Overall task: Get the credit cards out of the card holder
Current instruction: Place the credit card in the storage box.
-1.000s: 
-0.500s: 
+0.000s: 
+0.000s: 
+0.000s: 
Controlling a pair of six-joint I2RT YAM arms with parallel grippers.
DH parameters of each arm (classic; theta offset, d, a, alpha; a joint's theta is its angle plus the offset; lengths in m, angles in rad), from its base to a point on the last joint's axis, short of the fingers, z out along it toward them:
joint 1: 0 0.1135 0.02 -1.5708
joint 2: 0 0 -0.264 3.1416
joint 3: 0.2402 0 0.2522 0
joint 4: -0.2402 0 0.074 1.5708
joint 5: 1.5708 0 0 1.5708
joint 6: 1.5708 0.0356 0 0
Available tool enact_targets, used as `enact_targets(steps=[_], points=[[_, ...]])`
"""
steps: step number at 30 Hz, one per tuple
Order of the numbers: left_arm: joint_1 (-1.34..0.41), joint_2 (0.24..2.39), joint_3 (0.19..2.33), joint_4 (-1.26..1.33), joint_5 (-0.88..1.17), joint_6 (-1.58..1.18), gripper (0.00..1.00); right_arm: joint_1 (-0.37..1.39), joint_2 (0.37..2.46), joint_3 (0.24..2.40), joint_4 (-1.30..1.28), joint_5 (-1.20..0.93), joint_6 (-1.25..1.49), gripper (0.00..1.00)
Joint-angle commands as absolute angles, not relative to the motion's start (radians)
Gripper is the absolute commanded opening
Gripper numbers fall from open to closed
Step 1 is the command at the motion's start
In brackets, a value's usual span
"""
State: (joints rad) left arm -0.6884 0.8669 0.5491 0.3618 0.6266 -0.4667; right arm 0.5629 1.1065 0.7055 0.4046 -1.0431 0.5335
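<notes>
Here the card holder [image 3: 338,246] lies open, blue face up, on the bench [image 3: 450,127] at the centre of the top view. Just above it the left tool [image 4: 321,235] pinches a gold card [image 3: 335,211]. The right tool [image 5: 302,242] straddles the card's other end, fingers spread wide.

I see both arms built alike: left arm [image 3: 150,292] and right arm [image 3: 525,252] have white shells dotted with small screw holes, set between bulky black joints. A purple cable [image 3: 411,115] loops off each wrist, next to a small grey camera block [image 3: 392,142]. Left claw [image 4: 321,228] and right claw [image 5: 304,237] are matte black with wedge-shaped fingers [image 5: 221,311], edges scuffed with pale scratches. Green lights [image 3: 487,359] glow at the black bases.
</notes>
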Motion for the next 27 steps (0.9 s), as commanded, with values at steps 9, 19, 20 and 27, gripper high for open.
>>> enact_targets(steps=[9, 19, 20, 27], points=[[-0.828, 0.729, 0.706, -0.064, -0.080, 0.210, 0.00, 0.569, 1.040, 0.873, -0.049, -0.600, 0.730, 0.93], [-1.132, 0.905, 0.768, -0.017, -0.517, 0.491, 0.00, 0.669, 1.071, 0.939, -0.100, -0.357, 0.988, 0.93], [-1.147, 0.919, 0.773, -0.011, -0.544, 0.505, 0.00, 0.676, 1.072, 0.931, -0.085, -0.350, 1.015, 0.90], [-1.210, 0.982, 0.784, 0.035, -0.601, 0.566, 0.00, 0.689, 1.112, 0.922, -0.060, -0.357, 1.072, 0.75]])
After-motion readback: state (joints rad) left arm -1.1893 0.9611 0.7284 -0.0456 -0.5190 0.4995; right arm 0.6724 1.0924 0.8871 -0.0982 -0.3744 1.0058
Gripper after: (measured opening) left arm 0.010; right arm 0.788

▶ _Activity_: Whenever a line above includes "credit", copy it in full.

▶ _Solved exercise_:
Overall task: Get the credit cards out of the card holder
Current instruction: Place the credit card in the storage box.

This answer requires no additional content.